Start of Supplied data

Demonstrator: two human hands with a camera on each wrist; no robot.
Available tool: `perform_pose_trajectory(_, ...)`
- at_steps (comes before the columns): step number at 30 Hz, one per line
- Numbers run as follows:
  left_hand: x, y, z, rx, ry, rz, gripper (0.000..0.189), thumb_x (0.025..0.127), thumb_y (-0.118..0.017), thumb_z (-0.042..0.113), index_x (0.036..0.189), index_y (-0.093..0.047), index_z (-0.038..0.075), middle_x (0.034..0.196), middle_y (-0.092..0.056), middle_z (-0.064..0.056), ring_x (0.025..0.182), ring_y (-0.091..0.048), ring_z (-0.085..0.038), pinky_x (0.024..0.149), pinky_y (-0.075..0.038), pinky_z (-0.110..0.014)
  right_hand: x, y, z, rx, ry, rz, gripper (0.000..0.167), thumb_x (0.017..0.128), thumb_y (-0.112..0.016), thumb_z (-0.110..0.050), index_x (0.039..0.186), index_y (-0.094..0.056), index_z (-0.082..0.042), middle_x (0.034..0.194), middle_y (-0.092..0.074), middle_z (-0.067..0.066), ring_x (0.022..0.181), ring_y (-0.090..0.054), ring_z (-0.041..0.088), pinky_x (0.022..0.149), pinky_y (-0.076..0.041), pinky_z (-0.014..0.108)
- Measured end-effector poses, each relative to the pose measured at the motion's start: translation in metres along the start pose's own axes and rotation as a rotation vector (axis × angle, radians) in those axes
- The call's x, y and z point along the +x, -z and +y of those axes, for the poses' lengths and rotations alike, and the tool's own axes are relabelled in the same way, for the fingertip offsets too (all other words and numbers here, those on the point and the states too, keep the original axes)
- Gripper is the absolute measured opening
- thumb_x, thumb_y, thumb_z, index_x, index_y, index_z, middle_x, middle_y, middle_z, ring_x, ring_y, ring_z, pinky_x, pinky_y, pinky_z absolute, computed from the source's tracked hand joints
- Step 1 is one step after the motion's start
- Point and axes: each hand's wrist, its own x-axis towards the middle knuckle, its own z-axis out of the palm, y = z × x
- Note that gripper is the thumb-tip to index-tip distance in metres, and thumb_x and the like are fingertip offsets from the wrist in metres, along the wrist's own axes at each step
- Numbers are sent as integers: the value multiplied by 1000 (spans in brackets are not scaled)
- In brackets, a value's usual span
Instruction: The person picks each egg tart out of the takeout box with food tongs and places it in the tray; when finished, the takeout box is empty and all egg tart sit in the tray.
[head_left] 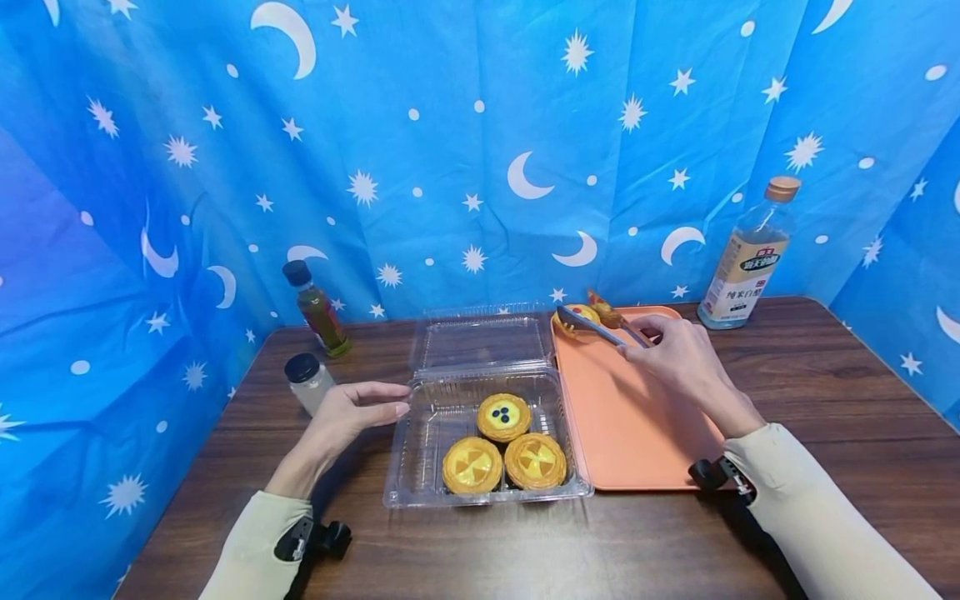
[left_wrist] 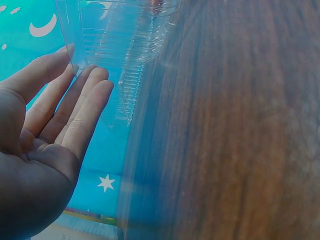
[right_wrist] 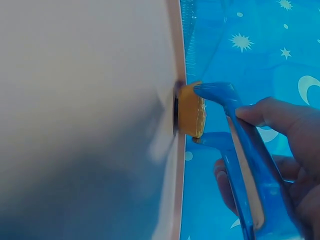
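Observation:
My right hand point(head_left: 675, 354) grips metal tongs point(right_wrist: 252, 160) over the tray's far left corner. Their two tips sit on either side of an egg tart point(right_wrist: 191, 111), right at the surface of the orange tray point(head_left: 630, 417). A clear plastic container point(head_left: 442, 400) stands open left of the tray, its lid point(head_left: 483, 342) laid back. Inside it are a tart with dark berries point(head_left: 504, 417) and two tarts with wedge-shaped toppings, one on the left point(head_left: 472, 465) and one on the right point(head_left: 535, 461). My left hand point(head_left: 352, 417) touches the container's left rim with thumb and fingertips, fingers nearly straight.
A black-capped jar point(head_left: 309, 379) stands just behind my left hand, with a small dark bottle point(head_left: 318, 312) farther back. At the back right is a tall labelled bottle point(head_left: 750, 258). A blue curtain point(head_left: 450, 150) hangs behind the wooden table point(head_left: 480, 554).

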Motion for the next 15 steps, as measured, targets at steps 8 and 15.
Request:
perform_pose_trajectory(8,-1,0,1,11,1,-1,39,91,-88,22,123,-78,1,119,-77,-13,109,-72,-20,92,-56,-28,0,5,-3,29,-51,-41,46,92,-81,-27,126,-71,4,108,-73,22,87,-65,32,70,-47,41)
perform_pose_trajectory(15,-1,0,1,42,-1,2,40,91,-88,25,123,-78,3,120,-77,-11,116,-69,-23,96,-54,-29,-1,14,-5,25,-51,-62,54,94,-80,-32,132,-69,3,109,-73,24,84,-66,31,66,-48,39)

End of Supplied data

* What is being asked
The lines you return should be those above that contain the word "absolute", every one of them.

* Worked solution
- Gripper is the absolute measured opening
- thumb_x, thumb_y, thumb_z, index_x, index_y, index_z, middle_x, middle_y, middle_z, ring_x, ring_y, ring_z, pinky_x, pinky_y, pinky_z absolute, computed from the source's tracked hand joints

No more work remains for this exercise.